By Margarita Nahapetyan
Women who experience migraines while being pregnant are at greater risk to suffer a stroke and other vascular disorders such as blood pressure and blot clots, claims a study by scientists at three of North Carolina's academic hospitals.
Although strokes during a pregnancy occur very rarely, women with migraine headaches face a 30-fold increase in the risk for the most common kind of stroke, researchers reported online in the last issue of the British Medical Journal. They suspect that migraine puts extra stress on the body's vascular system when it is already struggling with increased blood volume and heart rate.
Researchers, led by Wake Forest University, formulated their conclusion on the hospital-discharge records of more than 18.3 million pregnant women from 2000 to 2003. A thorough analysis of these records showed that there were 33,956 future moms-to-be who had been diagnosed with migraine headaches during a pregnancy-related admission. The experts noticed a strong association of treatment for stroke, heart attack, high blood pressure and pre-eclampsia, one of the most common and dangerous complications of pregnancy, among these women.
It was revealed that women who experienced migraines while being pregnant, had a 15-fold increased risk of developing a stroke. And what is even more, when taking into consideration just ischemic strokes, which account for the vast majority for all people, the study found that the risk rose to 30-fold. Ischemic strokes occur when a blood clot blocks a vessel in the brain. Researchers also found that pregnant women with migraines were nearly twice more likely to have a heart attack or heart disease to compare with women who did not experience migraine headaches. Other complications such as blood clots increased by three times and the possibility of having problems with blood pressure was associated with the 8-fold increase. These women were also far more likely to be diagnosed with diabetes.

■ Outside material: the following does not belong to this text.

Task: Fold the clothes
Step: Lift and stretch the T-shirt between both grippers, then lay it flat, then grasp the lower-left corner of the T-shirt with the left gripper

Among other findings was that women with the ages of 35 years and older, were more likely to suffer from migraine pains during pregnancy. Women after their 40s were almost 2.5 times more likely to experience migraine headaches, compared to younger ladies under their 20s. Also, white women were more likely to endure the condition as opposed to women of any other race or ethnic group. Meanwhile, women with migraines had no increased danger of developing the conditions that have nothing in common with vascular problems, such as pneumonia or postpartum infection.
These figures sound alarming. However, the study does not indicate how many of the pregnant women in the study actually had strokes and other health conditions. Strokes are known to be rare among expectant mothers, so the number of women who had strokes in the study is also likely to be very small and the findings may not be entirely reliable, as they are based on sparse data from hospital discharge records.
Only 4 cases per 100,000 births are associated with women who have strokes during pregnancy. What this study does suggest is that physicians may want to view migraines as a marker for possible vascular problems in some pregnant women. They can then examine whether a woman has any other risk factors, and what can be done so her risk of stroke and other vascular diseased is being reduced. The experts say that more investigation is required to be carried out in this field in order to confirm the link between migraines and stroke risk and also explore what this link means.
The study was funded in part by the National Institutes of Health.